Most pleased at lunch as Mrs Payne returned from tea with Horseface. Mrs Payne stormed in, in utmost fury, and slammed small paper bag on table, uttering in disgust,
"These are for you.".
Investigated the package, while Mrs Payne set about lunch for herself. Found inside two perfectly formed cup cakes, looking most delicious and with variety of decorations. Said these terribly nice, were they from Horseface? Received altogether unhelpful response as Mrs Payne poured tea,
Sat for quite some moments in silence, as was evidently in danger of stoking the fire, however curiosity ultimately supreme, queried as to whether Mrs Payne's cakes had gone down well?
Followed a story from Mrs Payne, most viciously told, that cakes had been presented to Horseface in terribly nice manner, as trying to help tea party run smoothly. This apparently taken rather badly by Horseface, positively cut the cakes, leaving them in kitchen. Some time later Mrs Payne saw to retrieve cakes, only to find had been positively scoffed by Horseface's dogs! At this Mrs Payne said was quite obviously on purpose, jolly well served Horseface right that dogs rather sick.

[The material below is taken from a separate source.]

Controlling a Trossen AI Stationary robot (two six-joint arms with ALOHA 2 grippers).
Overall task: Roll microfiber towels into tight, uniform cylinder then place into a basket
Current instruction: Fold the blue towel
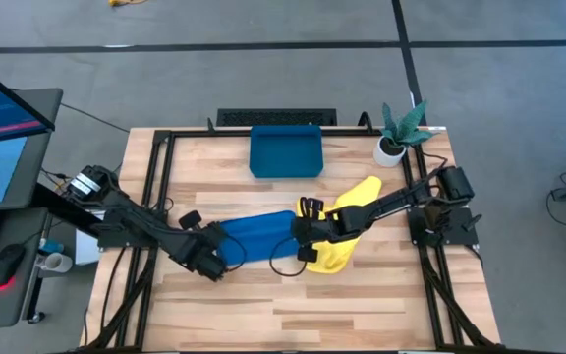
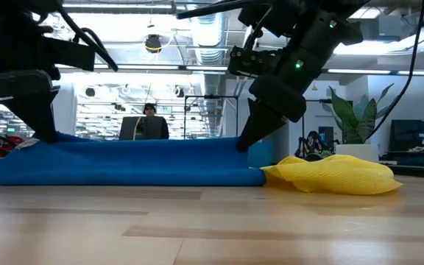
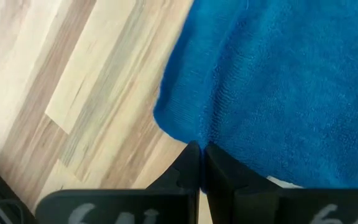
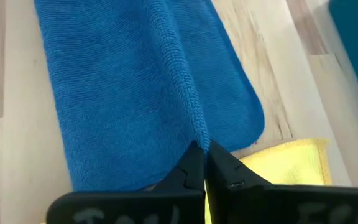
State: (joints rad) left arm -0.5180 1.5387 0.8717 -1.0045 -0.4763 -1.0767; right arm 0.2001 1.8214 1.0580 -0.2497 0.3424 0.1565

As party ended rather abruptly, Horseface insisted she returned with cakes, Mrs Payne saying had good mind to throw them in her face.
This story altogether harrowing, and as it unfolded began nibbling one of the cakes provided. Said by the by was most delicious. This taken altogether badly by Mrs Payne, positively shook as she exclaimed loudly,
"FILTH!", at which quite snatched cake from my jaws, and opening kitchen window, positively hurled it outside, as I looked on in astonishment as cake disappeared over next door's fence.
After several calming minutes, Mrs Payne apologised for this profusely, said it wasn't my fault Horseface ever so rude. Replied not to worry, as set about retrieving other cake from bag. At this Mrs Payne explained rather calmly,
"Oh no, Robert, that's for your wife.".